> Exercise objective: Each of the lines below must be restated exactly.

━━━━━ Dataset content ━━━━━

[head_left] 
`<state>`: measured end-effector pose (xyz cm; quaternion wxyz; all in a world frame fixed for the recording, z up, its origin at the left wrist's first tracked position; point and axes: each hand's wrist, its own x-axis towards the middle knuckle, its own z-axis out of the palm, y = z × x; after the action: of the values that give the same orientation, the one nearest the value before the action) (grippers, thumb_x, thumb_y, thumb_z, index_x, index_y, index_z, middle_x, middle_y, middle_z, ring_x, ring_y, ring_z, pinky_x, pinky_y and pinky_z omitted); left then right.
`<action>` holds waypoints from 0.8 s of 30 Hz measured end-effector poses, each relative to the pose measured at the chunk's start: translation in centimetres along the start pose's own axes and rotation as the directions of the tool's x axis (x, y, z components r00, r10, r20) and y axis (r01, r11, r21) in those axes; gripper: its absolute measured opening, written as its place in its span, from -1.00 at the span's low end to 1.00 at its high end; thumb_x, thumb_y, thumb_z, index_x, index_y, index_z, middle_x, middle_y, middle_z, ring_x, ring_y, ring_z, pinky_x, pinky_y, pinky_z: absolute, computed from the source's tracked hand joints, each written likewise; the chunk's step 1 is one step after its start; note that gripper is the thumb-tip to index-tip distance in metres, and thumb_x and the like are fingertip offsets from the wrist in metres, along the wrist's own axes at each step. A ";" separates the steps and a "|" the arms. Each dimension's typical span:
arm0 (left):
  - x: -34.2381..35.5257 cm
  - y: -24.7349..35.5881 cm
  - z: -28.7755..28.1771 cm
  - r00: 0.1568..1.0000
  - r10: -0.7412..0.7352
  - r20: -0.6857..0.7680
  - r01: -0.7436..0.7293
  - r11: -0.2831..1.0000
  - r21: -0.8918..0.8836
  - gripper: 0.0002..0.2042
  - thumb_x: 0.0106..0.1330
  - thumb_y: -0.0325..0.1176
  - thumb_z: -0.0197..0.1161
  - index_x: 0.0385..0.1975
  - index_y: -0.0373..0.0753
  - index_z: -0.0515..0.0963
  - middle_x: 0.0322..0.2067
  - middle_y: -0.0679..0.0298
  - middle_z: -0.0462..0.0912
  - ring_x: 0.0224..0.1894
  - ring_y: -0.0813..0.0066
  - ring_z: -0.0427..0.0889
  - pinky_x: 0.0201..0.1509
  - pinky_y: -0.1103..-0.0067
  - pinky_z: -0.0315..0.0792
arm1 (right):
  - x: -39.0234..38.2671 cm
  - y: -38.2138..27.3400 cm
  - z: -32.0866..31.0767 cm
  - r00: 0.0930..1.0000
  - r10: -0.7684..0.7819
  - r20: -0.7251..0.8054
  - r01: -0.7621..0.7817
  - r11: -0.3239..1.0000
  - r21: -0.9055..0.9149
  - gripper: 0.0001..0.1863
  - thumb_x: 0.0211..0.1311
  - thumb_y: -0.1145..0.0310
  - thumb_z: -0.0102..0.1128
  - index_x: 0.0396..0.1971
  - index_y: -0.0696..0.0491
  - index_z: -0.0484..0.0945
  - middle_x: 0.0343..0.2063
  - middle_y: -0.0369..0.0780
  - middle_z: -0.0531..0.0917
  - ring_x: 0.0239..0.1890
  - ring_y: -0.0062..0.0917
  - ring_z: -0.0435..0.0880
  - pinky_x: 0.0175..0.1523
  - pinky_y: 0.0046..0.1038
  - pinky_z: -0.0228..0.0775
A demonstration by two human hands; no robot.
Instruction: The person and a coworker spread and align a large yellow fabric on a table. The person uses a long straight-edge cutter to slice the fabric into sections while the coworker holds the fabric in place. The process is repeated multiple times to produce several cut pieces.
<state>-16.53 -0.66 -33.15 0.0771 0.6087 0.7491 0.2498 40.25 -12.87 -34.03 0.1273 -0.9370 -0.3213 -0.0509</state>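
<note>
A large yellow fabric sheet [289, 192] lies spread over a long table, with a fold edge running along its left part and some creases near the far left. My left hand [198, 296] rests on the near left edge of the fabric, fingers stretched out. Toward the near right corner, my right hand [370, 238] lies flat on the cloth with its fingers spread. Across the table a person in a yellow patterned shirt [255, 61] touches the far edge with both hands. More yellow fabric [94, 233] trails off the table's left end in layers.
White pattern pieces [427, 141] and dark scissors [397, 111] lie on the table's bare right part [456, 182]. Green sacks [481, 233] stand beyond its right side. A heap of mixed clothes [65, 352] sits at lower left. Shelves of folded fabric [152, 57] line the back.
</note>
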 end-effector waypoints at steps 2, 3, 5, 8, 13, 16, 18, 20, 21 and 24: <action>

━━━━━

> Response to this task:
[head_left] 
`<state>`: measured end-effector pose (xyz cm; quaternion wxyz; all in a world frame fixed for the recording, z up, its origin at the left wrist's first tracked position; point and axes: each hand's wrist, its own x-axis towards the middle knuckle, its own z-axis out of the palm, y = z × x; after the action: of the values that give the same orientation, the one nearest the value before the action) (grippers, thumb_x, thumb_y, thumb_z, index_x, index_y, index_z, middle_x, middle_y, middle_z, ring_x, ring_y, ring_z, pinky_x, pinky_y and pinky_z omitted); left then right.
`<action>` holds waypoints from 0.8 s of 30 Hz measured end-effector poses, each relative to the pose measured at the chunk's start: translation in centimetres along the start pose's own axes and rotation as the directions of the tool's x axis (x, y, z components r00, r10, r20) and y axis (r01, r11, r21) in those axes; gripper: its absolute measured opening, written as its place in its span, from -1.00 at the span's low end to 1.00 at its high end; thumb_x, thumb_y, thumb_z, index_x, index_y, index_z, middle_x, middle_y, middle_z, ring_x, ring_y, ring_z, pinky_x, pinky_y, pinky_z: absolute, computed from the source's tracked hand joints, each written likewise; the chunk's step 1 is one step after its start; note that gripper is the thumb-tip to index-tip distance in metres, and thumb_x and the like are fingertip offsets from the wrist in metres, along the wrist's own axes at each step. A ";" separates the steps and a "|" the arms. Each dimension's typical span:
arm0 (left):
  - x: -34.2381..35.5257 cm
  - y: -24.7349..35.5881 cm
  - z: -28.7755..28.1771 cm
  - r00: 0.1568..1.0000
  - r10: -0.7412..0.7352
  - r20: -0.6857..0.7680
  - r01: -0.7436..0.7293
  - r11: -0.2831..1.0000
  - r21: -0.8918..0.8836
  - gripper: 0.0002..0.2042
  - thumb_x: 0.0106..0.1330
  - thumb_y: -0.0325..0.1176
  - thumb_z: -0.0197..0.1161
  - index_x: 0.0385..0.1975
  - index_y: -0.0373..0.0753
  - index_z: -0.0515..0.0963
  - middle_x: 0.0322..0.2067
  - middle_y: -0.0679..0.0298
  - middle_z: -0.0462..0.0912
  - ring_x: 0.0224..0.1894
  - ring_y: -0.0813..0.0066
  - ring_z: -0.0427..0.0889
  - pinky_x: 0.0201..0.1509
  - pinky_y: -0.1103..-0.0067
  - pinky_z: -0.0315..0.0792
arm1 (right):
  - x: -39.0234..38.2671 cm
  - y: -38.2138..27.3400 cm
  - z: -32.0866..31.0767 cm
  - r00: 0.0930..1.0000
  - r10: -0.7684..0.7819
  - r20: -0.7251..0.8054
  - r01: -0.7621..0.7817
  - r11: -0.3239..1.0000
  - r21: -0.9055..0.9149
  - gripper: 0.0001..0.1863
  - thumb_x: 0.0211..0.1311
  - thumb_y: -0.1145..0.0310
  - thumb_z: -0.0102..0.1128
  - index_x: 0.0396..0.1971
  - index_y: -0.0696..0.0491
  - index_z: -0.0484..0.0945
  - middle_x: 0.0343..0.2063
  - middle_y: -0.0369..0.0780
  - middle_z: -0.0531..0.0917
  - ring_x: 0.0239..0.1890
  - ring_y: -0.0062..0.0917
  - ring_z: -0.0435..0.0880
  - pinky_x: 0.0175..0.1523
  - pinky_y: 0.0046..0.1038
  - pinky_z: -0.0228..0.0775
A demonstration by two human hands; no robot.
Instruction: The person and a coworker spread and align a large yellow fabric on a table. The person uses a long straight-edge cutter to slice the fabric into sections while the coworker holds the fabric in place. The process is repeated multiple times to produce several cut pieces.
<state>-16.53 -0.66 -33.15 0.0771 0.6087 0.7491 0.2498 40.25 -12.87 -34.03 0.1273 -0.9370 -0.3213 -0.0509</state>
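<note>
A large yellow fabric sheet [289, 192] lies spread over a long table, with a fold edge running along its left part and some creases near the far left. My left hand [198, 296] rests on the near left edge of the fabric, fingers stretched out. Toward the near right corner, my right hand [370, 238] lies flat on the cloth with its fingers spread. Across the table a person in a yellow patterned shirt [255, 61] touches the far edge with both hands. More yellow fabric [94, 233] trails off the table's left end in layers.
White pattern pieces [427, 141] and dark scissors [397, 111] lie on the table's bare right part [456, 182]. Green sacks [481, 233] stand beyond its right side. A heap of mixed clothes [65, 352] sits at lower left. Shelves of folded fabric [152, 57] line the back.
</note>
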 end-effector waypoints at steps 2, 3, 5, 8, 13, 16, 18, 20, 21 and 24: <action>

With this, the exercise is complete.